Emma Jackson, du Programme de vie publique et de justice sociale, a déclaré lundi dans un communiqué que la position de la dénomination était inspirée par de nombreuses conversations internes et par des entretiens avec des « survivants des pratiques de conversion ».

« Nous sommes tous créés à l'image de Dieu et nous avons tous une dignité inhérente. Nous devons faire tout ce que nous pouvons dans notre témoignage public pour respecter et affirmer ce principe élevé », a déclaré Jackson.

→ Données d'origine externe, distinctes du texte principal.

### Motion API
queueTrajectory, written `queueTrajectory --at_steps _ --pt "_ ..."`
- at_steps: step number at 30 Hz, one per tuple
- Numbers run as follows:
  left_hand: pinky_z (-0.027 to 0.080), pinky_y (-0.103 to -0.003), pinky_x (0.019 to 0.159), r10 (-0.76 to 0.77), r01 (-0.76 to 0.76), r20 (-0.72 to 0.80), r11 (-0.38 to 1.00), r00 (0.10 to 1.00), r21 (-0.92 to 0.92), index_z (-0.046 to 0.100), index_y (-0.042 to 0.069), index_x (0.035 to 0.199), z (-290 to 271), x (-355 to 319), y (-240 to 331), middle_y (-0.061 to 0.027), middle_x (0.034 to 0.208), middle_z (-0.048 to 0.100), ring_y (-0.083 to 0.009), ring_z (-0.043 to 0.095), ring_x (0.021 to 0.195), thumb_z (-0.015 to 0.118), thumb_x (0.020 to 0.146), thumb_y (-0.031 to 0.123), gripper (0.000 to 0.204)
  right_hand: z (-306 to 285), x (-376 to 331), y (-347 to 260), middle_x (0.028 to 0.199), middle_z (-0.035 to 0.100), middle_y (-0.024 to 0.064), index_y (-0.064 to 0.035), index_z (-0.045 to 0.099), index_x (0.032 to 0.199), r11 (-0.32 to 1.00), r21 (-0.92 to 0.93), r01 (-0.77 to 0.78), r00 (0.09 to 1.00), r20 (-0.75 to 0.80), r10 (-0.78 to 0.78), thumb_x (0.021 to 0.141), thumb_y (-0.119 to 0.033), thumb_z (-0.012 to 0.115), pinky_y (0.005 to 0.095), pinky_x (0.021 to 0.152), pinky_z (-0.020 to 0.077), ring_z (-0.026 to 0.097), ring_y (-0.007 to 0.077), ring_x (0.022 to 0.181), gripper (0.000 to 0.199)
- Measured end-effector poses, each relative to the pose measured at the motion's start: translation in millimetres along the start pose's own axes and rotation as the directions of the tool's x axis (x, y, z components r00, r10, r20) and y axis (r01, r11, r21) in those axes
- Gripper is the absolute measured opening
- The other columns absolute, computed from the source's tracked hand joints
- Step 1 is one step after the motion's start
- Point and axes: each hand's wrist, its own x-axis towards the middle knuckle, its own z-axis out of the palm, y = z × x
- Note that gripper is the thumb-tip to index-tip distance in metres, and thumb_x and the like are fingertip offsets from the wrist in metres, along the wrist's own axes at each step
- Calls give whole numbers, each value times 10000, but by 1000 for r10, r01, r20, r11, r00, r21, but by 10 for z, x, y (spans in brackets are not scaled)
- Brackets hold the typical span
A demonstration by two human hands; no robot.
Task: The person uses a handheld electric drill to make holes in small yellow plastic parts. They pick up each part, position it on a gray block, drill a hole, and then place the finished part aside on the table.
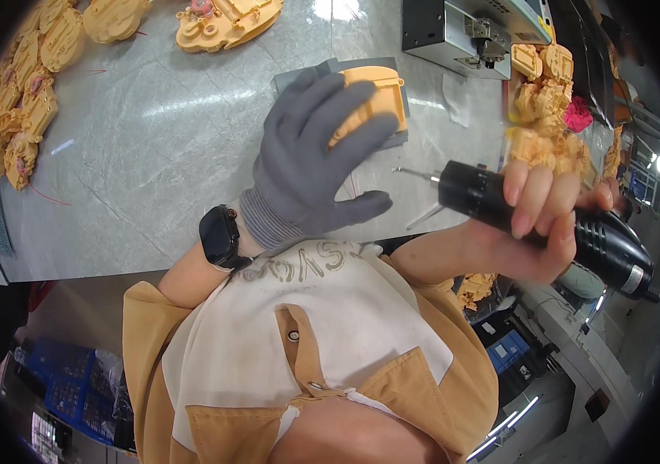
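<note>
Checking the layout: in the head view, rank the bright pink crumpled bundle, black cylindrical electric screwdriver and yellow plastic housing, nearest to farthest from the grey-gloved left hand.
1. Yellow plastic housing: partly covered by the left hand.
2. Black cylindrical electric screwdriver: to the right, in the right hand.
3. Bright pink crumpled bundle: far right.

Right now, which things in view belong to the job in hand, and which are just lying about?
Apparently in use:
black electric screwdriver, in the right hand
orange plastic part, partly covered by the gloved left hand
grey block beneath that part

Seemingly lying about:
orange pieces at far left
pink item at right
blue crates, lower left
</note>
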Motion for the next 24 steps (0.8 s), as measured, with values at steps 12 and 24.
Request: queueTrajectory --at_steps 12,24 --pt "343 -470 989 -192 195 -38 975 981 104 473 151 1240 202 -90 -264 -127 1289 393 -320 432 1114 792 564 322 767 7 -78 362 604 457 79 -110 263 1259 944 -282 171 983 -20 -184 754 -14 477 375 500 446 459 193 441 557" --pt "389 -433 933 -170 168 8 978 985 125 425 153 1293 182 -76 -291 -185 1319 373 -325 449 1118 781 599 316 797 -18 -59 331 635 404 40 -186 370 1234 943 -327 63 995 92 -35 782 -32 458 358 598 391 439 167 521 486"
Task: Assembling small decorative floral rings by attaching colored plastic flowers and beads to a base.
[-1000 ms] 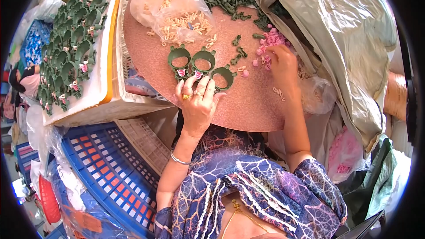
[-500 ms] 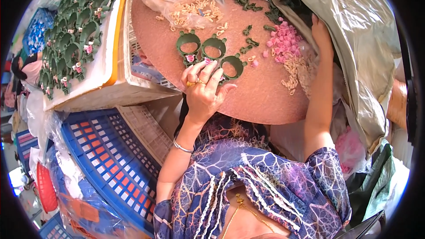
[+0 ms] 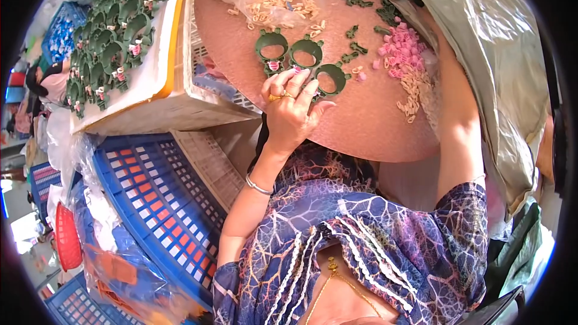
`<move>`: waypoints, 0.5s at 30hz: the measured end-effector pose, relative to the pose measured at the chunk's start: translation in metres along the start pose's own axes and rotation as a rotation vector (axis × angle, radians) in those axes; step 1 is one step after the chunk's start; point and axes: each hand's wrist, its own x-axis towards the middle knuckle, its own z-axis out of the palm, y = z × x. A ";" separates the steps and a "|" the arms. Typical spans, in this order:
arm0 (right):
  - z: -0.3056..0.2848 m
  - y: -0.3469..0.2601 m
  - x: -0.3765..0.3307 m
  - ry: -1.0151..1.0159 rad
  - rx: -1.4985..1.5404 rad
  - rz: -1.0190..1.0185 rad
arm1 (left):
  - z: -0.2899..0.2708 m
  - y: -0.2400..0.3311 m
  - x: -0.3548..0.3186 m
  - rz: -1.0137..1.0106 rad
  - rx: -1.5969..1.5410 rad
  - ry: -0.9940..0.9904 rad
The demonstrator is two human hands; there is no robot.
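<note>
Three green rings (image 3: pixel 306 44) are lying on the pinkish counter (image 3: pixel 373 126) just beyond the fingertips of the left hand (image 3: pixel 292 103), on the side away from the person's body. Their row is running on a slant, from the far left down toward the near right, with each ring's narrow lower end pointing roughly back at the person. The left hand is by far the nearer one: palm down, it is resting its fingertips over the lower ends of the middle and right rings, its thumb standing off to the right; whether it is pinching anything under the fingertips I cannot tell. The right forearm (image 3: pixel 459 114) is stretching forward well to the right of the row, and its hand is lying out of sight behind the edge of a grey bag (image 3: pixel 503 54), so I cannot tell what it is grasping, if anything. The rings themselves are looking dark green and smooth, like short open bands, with small lugs sticking out along their far rims; the left one is showing a pink-and-white striped piece (image 3: pixel 274 65) at its lower end. Small pink pieces (image 3: pixel 400 45) are lying heaped between the row and the bag.
</note>
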 end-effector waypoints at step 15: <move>0.039 0.076 0.080 0.069 0.028 -0.192 | 0.009 0.005 0.004 0.000 -0.036 -0.043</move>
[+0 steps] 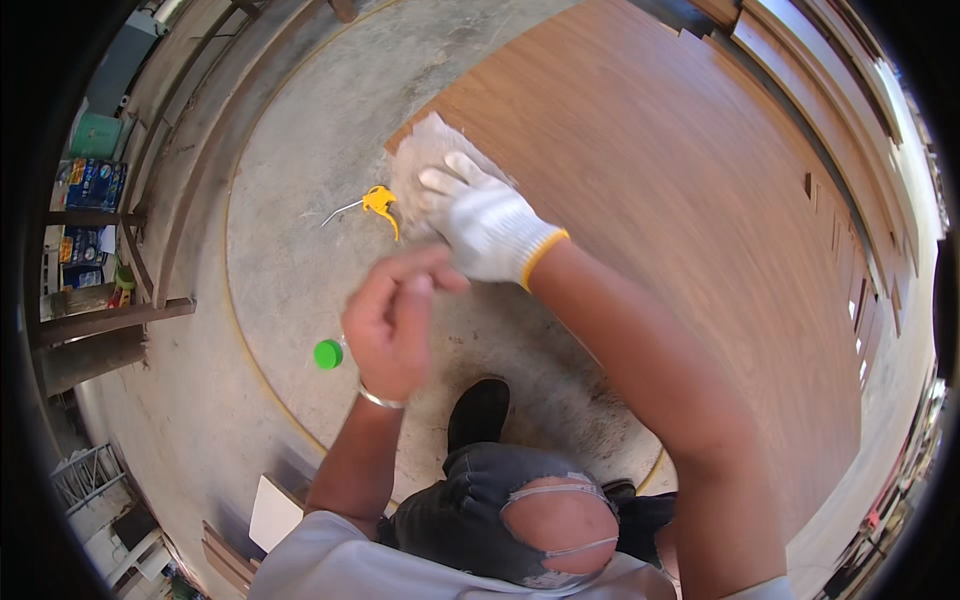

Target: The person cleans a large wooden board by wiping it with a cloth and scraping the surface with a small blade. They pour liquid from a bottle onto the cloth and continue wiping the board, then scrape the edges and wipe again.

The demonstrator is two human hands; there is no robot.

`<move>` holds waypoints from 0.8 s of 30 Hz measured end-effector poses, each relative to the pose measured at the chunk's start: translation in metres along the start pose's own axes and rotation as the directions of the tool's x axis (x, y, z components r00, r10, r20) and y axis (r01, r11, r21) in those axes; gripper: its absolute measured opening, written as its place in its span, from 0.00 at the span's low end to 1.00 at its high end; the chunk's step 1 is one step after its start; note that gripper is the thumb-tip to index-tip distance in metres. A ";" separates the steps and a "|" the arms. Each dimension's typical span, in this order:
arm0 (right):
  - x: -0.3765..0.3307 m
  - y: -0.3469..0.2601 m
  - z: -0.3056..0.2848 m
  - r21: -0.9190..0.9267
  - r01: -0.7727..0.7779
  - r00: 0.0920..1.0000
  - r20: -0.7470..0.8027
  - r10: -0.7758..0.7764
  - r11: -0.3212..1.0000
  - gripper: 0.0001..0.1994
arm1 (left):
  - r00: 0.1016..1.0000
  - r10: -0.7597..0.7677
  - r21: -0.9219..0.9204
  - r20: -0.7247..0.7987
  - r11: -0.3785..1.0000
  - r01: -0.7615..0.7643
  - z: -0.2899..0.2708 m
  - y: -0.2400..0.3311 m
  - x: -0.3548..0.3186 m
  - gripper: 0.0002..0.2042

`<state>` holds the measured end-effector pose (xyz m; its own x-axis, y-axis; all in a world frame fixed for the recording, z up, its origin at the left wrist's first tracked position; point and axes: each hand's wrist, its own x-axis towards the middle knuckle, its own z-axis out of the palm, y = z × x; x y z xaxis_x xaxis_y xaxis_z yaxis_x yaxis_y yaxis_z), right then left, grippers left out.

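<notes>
Lying beneath right hand [484,218]: cloth [415,165]

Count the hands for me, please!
2: the bare left hand, beside the green cap; and the gloved right hand, on the pale cloth at the brown board's corner.

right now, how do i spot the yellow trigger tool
Find the large brown wood-grain panel, then the pale grey cloth at its left corner. Just left, on grey concrete, lies the yellow trigger tool, thin-nozzled, unlike the round green cap.
</notes>
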<state>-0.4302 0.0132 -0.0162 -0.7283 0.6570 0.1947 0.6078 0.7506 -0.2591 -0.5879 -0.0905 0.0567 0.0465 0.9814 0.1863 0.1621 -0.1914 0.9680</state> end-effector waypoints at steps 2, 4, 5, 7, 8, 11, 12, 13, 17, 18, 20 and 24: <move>-0.042 -0.018 -0.023 0.124 0.042 0.997 -0.072 -0.033 0.991 0.19 | 0.998 0.021 0.103 -0.054 0.995 -0.015 -0.004 -0.014 0.027 0.12; -0.088 -0.040 -0.040 0.240 0.013 0.994 -0.108 0.014 0.971 0.19 | 0.997 -0.068 0.194 -0.049 0.978 0.076 -0.008 -0.028 0.054 0.12; -0.117 -0.053 -0.046 0.287 -0.052 0.991 -0.105 0.085 0.957 0.19 | 0.997 -0.078 0.255 0.004 0.964 0.074 -0.004 -0.037 0.064 0.13; -0.173 -0.068 -0.075 0.295 -0.087 0.995 0.081 0.066 0.951 0.22 | 0.989 -0.106 0.385 0.102 0.921 0.059 0.005 -0.057 0.082 0.14; -0.205 -0.075 -0.081 0.245 -0.067 0.987 0.157 0.029 0.967 0.22 | 0.986 -0.017 0.527 0.163 0.847 -0.073 0.011 -0.069 0.091 0.15; -0.283 -0.097 -0.103 0.187 -0.092 0.930 0.367 0.018 0.978 0.22 | 0.947 0.100 0.750 0.305 0.588 -0.304 0.022 -0.105 0.099 0.21; -0.297 -0.104 -0.108 0.201 -0.129 0.913 0.405 0.038 0.971 0.22 | 0.952 0.085 0.763 0.295 0.579 -0.288 0.024 -0.112 0.100 0.23; -0.306 -0.109 -0.113 0.211 -0.162 0.895 0.444 0.053 0.964 0.22 | 0.958 0.071 0.776 0.279 0.571 -0.269 0.026 -0.119 0.102 0.25; -0.304 -0.102 -0.114 0.195 -0.149 0.894 0.446 0.048 0.969 0.24 | 0.955 0.109 0.818 0.275 0.496 -0.292 0.037 -0.142 0.094 0.28; -0.294 -0.098 -0.113 0.207 -0.142 0.905 0.424 0.042 0.968 0.24 | 0.955 0.105 0.808 0.279 0.512 -0.292 0.039 -0.142 0.095 0.28; -0.273 -0.087 -0.102 0.181 -0.089 0.934 0.356 0.019 0.979 0.24 | 0.953 0.111 0.805 0.282 0.513 -0.298 0.038 -0.138 0.097 0.29; -0.216 -0.057 -0.093 0.216 -0.035 0.949 0.315 -0.036 0.976 0.27 | 0.965 0.117 0.737 0.234 0.625 -0.255 0.030 -0.127 0.109 0.26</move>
<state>-0.2783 -0.1649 0.0440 -0.8120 0.5743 -0.1038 0.5503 0.6941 -0.4641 -0.5741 0.0401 -0.0505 0.2947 0.9213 0.2539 0.8164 -0.3808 0.4342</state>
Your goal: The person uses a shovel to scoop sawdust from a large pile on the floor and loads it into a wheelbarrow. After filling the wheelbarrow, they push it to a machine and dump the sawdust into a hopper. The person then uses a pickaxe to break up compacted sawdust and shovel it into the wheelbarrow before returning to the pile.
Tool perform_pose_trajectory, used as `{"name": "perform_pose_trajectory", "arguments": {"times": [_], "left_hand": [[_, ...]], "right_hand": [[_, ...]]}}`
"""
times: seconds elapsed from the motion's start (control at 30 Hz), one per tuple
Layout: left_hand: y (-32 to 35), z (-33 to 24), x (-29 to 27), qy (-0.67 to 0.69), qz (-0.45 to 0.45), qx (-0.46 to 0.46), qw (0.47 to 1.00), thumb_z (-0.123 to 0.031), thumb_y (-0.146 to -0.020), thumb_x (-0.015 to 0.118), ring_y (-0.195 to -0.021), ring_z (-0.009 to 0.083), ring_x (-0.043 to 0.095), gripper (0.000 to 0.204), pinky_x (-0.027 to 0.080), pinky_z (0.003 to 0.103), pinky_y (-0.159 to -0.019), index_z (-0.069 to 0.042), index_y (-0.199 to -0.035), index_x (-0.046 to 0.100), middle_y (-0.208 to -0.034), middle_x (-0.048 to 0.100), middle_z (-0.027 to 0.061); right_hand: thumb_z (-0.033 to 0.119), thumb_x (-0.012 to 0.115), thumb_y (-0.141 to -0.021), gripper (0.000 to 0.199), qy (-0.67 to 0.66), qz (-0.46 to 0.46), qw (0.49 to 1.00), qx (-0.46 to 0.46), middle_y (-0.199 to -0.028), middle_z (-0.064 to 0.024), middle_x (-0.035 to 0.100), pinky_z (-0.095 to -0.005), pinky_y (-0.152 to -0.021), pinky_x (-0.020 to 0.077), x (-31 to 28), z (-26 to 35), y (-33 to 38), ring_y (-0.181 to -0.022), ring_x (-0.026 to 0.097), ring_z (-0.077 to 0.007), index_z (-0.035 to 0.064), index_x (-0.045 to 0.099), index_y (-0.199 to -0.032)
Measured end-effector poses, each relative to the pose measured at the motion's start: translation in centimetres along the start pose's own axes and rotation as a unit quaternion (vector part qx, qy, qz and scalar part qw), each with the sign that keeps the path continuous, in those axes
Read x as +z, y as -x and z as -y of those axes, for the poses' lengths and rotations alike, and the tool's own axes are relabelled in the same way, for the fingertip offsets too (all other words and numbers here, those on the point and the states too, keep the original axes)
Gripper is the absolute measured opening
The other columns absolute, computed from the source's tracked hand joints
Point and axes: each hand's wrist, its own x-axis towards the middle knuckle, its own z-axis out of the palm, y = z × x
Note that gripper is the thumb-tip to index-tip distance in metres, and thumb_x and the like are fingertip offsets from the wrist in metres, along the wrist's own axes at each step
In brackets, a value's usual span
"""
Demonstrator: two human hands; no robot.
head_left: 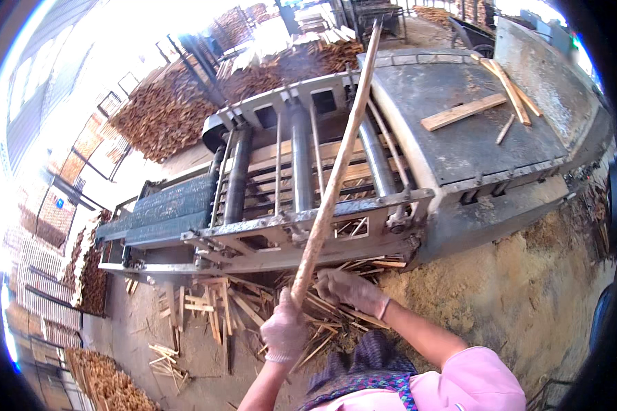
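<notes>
My left hand (pixel 283 331), in a pale work glove, is closed around the lower end of a long, thin wooden pole (pixel 336 171). The pole slants up and away to the right, passing over a roller conveyor (pixel 301 157). Just right of the pole's lower end is my right hand (pixel 353 291), also gloved. Its fingers point left, loosely bent and apart, with nothing visible in them. Beneath both hands, scrap wood strips (pixel 226 308) lie in a heap on the floor beside the machine frame.
On the metal table (pixel 452 89) at the right lie a short board (pixel 463 112) and a few sticks. A dark belt section (pixel 171 209) adjoins the rollers at left. Large wood stacks (pixel 161 113) stand beyond, and sawdust (pixel 487 281) covers the floor at right.
</notes>
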Motion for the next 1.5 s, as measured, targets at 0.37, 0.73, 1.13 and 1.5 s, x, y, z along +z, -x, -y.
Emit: {"name": "perform_pose_trajectory", "arguments": {"times": [0.37, 0.73, 1.13, 1.5], "left_hand": [[26.7, -2.0, 13.2, 0.210, 0.216, -0.262, 0.917, -0.029, -0.090, 0.071, -0.077, 0.0397, 0.071, 0.047, 0.055, 0.049, -0.066, -0.015, -0.133, 0.060, -0.088, 0.072, 0.0177], [71.8, -9.1, 11.4, 0.236, 0.230, -0.632, 0.701, -0.037, -0.082, 0.075, -0.093, 0.0377, 0.071, 0.041, 0.055, 0.045, -0.080, -0.015, -0.116, 0.070, -0.097, 0.074, 0.0173], [84.1, -29.4, 0.1, 0.232, 0.365, -0.767, 0.475, -0.028, -0.081, 0.073, -0.091, 0.0408, 0.071, 0.045, 0.055, 0.049, -0.079, -0.011, -0.121, 0.066, -0.094, 0.072, 0.0211], [72.3, -11.7, 2.0, 0.191, 0.408, -0.692, 0.564, -0.015, -0.078, 0.070, -0.090, 0.0445, 0.069, 0.046, 0.053, 0.053, -0.079, -0.004, -0.122, 0.064, -0.093, 0.071, 0.0252]], "right_hand": [[0.028, 0.070, -0.094, 0.031, -0.124, 0.016, 0.992, -0.017, -0.093, -0.0146, 0.071, -0.0473, -0.094, 0.0582, -2.1, -1.0, -0.9, -0.088, 0.071, -0.0278, 0.0007, 0.065, -0.107], [0.014, 0.076, -0.087, 0.016, 0.132, 0.259, 0.900, 0.324, -0.095, -0.0041, 0.067, -0.0296, -0.086, 0.0503, 19.5, -20.4, 12.2, -0.096, 0.063, -0.0143, 0.0034, 0.069, -0.096], [0.023, 0.075, -0.089, 0.019, 0.133, 0.000, 0.788, 0.602, -0.082, -0.0037, 0.066, -0.0324, -0.072, 0.0506, 20.9, -42.4, 20.2, -0.077, 0.062, -0.0156, 0.0064, 0.069, -0.095], [0.012, 0.062, -0.096, 0.015, -0.069, -0.312, 0.792, 0.519, -0.086, -0.0156, 0.063, -0.0500, -0.089, 0.0557, 0.6, -37.3, 13.9, -0.088, 0.066, -0.0336, -0.0018, 0.058, -0.094]]}}
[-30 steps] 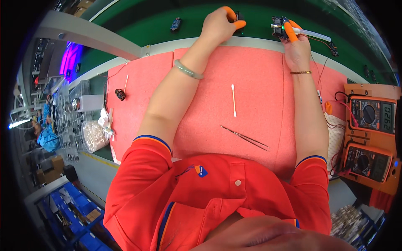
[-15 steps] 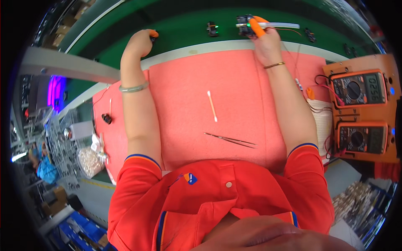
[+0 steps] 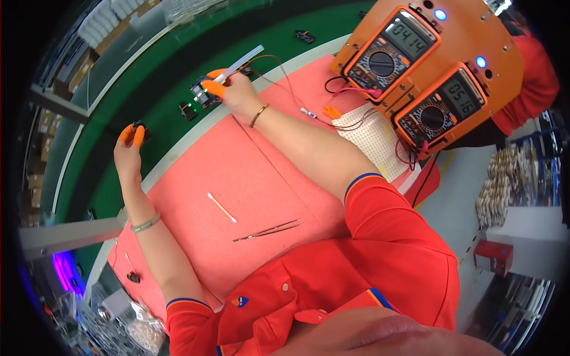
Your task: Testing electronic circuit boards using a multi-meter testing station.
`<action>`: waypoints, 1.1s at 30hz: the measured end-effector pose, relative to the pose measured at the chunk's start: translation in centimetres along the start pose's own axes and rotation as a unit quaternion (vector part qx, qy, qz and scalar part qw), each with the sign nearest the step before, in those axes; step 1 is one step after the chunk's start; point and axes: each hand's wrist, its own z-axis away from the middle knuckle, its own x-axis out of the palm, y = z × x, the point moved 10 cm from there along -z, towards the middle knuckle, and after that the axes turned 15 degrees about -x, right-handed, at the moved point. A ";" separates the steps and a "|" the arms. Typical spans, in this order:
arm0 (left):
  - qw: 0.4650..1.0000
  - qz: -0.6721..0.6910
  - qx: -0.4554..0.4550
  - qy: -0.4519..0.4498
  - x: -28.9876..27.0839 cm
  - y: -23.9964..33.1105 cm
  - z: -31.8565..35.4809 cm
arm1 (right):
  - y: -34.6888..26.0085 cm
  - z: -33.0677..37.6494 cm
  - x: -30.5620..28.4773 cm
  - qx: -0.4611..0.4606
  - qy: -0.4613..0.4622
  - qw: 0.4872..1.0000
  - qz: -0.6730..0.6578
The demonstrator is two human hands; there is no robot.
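My left hand, with orange finger cots, pinches a small black electronic module over the green belt. My right hand, also in orange finger cots, is closed on a black electronic device showing a small green light. A translucent tube sticks out past its fingers, and a thin red wire runs from there toward the multimeters. Between the two hands, another black module with a green light sits on the belt. A cotton swab and metal tweezers lie on the pink mat.
Two orange multimeters with lit displays stand on an orange stand at the right. By them lie a white perforated pad and an orange finger cot. A metal post crosses the left side. Another module rests farther along the belt.
The whole view has turned, so the multimeters now appear at the top right. My left hand now shows raised finger cots pinching the module; my right hand still grips its device.
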 end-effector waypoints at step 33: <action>0.921 0.312 -0.072 -0.221 9.0 1.5 4.6 | -1.5 2.0 3.7 -0.071 -0.124 0.982 0.124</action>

En janvier, le gouvernement écossais a annoncé une consultation sur la question de l'interdiction des thérapies de conversion, estimant que les lois préexistantes contre les pratiques de conversion devaient être renforcées.

« La loi écossaise s'attaque déjà à une série de comportements préjudiciables souvent associés aux pratiques de conversion, y compris les situations impliquant des violences physiques ou des comportements menaçants », a déclaré Emma Roddick, ministre de l'Égalité, de la Migration et des Réfugiés, citée dans le document de consultation.

« Il existe cependant une lacune importante dans notre droit, qui peut permettre à certaines formes de pratiques de conversion de passer entre les mailles du filet. … D'après notre connaissance des pratiques de conversion grâce aux conseils d'experts, à la collecte de données et à l'analyse, il est clair que limiter l'action législative à l'orientation sexuelle ne va pas assez loin. Les pratiques de conversion liées à l'identité de genre sont tout aussi préjudiciables.

Danny Webster, directeur du plaidoyer à l'Alliance évangélique d'Écosse, s'est dit préoccupé par le fait que la nouvelle proposition pourrait criminaliser « les églises ou les organisations qui enseignent l'éthique sexuelle biblique et qui servent de pasteur aux gens qui cherchent à vivre selon cette éthique ».

« Il existe un risque très réel que le Parlement vote dans les semaines à venir en faveur d'une loi qui, sous couvert d'interdire les comportements abusifs, criminaliserait l'activité ordinaire et quotidienne des églises », écrivait Webster fin février.

« Il n'est pas nécessaire que l'activité ait causé une blessure ou une détresse pour qu'elle soit considérée comme illégale. Il n'y a aucune défense s'il s'agit d'une activité ou d'un soutien qu'une personne désire ou choisit. Il n'est même pas nécessaire que quelqu'un se soit livré à une quelconque activité. activité – en fait, la fourniture de matériel, qu'il s'agisse d'un livre, d'un article ou d'une vidéo, qui est considéré comme encourageant quelqu'un à résister à une activité sexuelle entre personnes de même sexe, est susceptible de suffire pour qu'une infraction soit commise.

Webster estime que « le discipolat de l'Église, la pastorale et le ministère de prière sont menacés de poursuites lorsque des questions d'attirance sexuelle envers le même sexe ou d'identité de genre sont en jeu ».

« Non seulement ces propositions limiteraient considérablement le soutien disponible aux chrétiens qui recherchent de l'aide pour vivre une vie fidèle à la Bible, ou à toute personne cherchant à ne pas s'engager dans des activités sexuelles entre personnes de même sexe, mais elles porteraient également un coup dur à la liberté religieuse au Royaume-Uni. , » il a continué.

« S'il vous plaît, priez pour nos politiciens au cours des prochaines semaines, alors qu'ils examineront ces propositions. Priez pour que les députés comprennent le risque que des lois mal conçues puissent sévèrement restreindre le travail des églises et des ministères chrétiens. »

L'Église catholique d'Écosse a exprimé son inquiétude.

« Bien que l'Église soutienne une législation qui protège les personnes contre les violences physiques et verbales, un pilier fondamental de toute société libre est que l'État reconnaisse et respecte le droit des organismes et organisations religieux d'être libres d'enseigner la plénitude de leurs croyances et de soutenir, par la prière, les conseils et d'autres moyens pastoraux, leurs membres qui souhaitent vivre conformément à ces croyances », a déclaré un représentant de l'Église catholique à Crux.